Try it —
A verbatim copy of all the data is required, minus any images.

Supplied material —
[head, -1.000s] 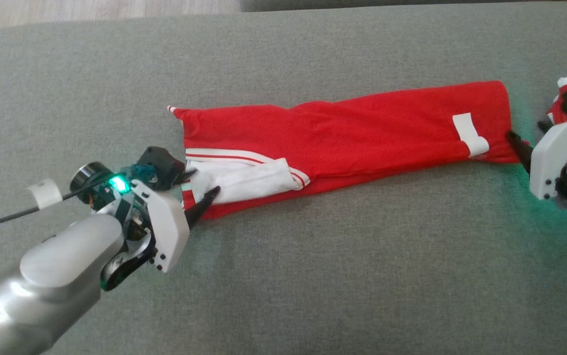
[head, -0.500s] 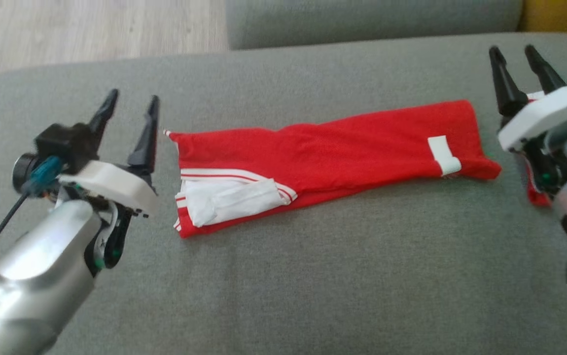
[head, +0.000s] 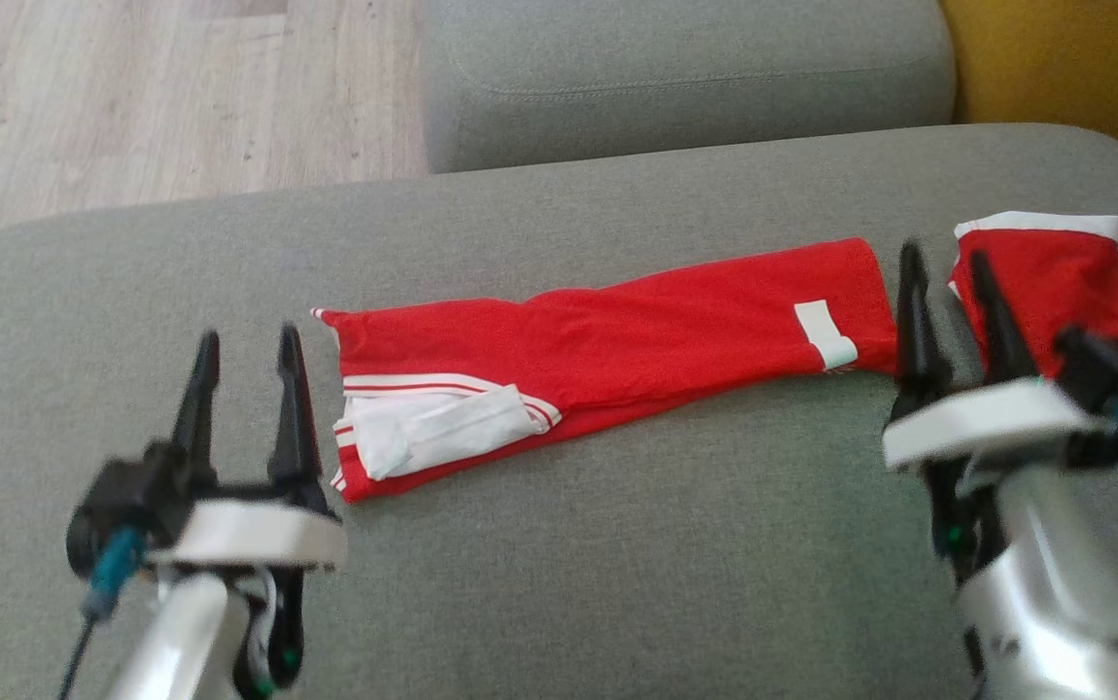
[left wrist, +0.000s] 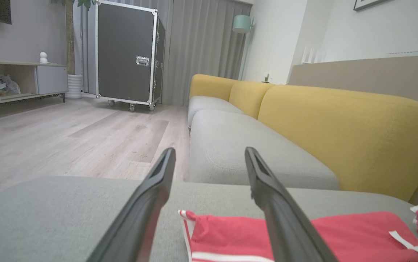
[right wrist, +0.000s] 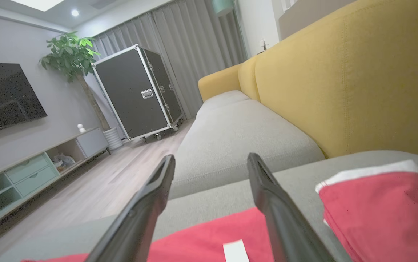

Task result —
[head, -1.000s] 
[head, -0.500s] 
[head, +0.000s] 
[left wrist, +0.000s] 
[right wrist, +0.000s] 

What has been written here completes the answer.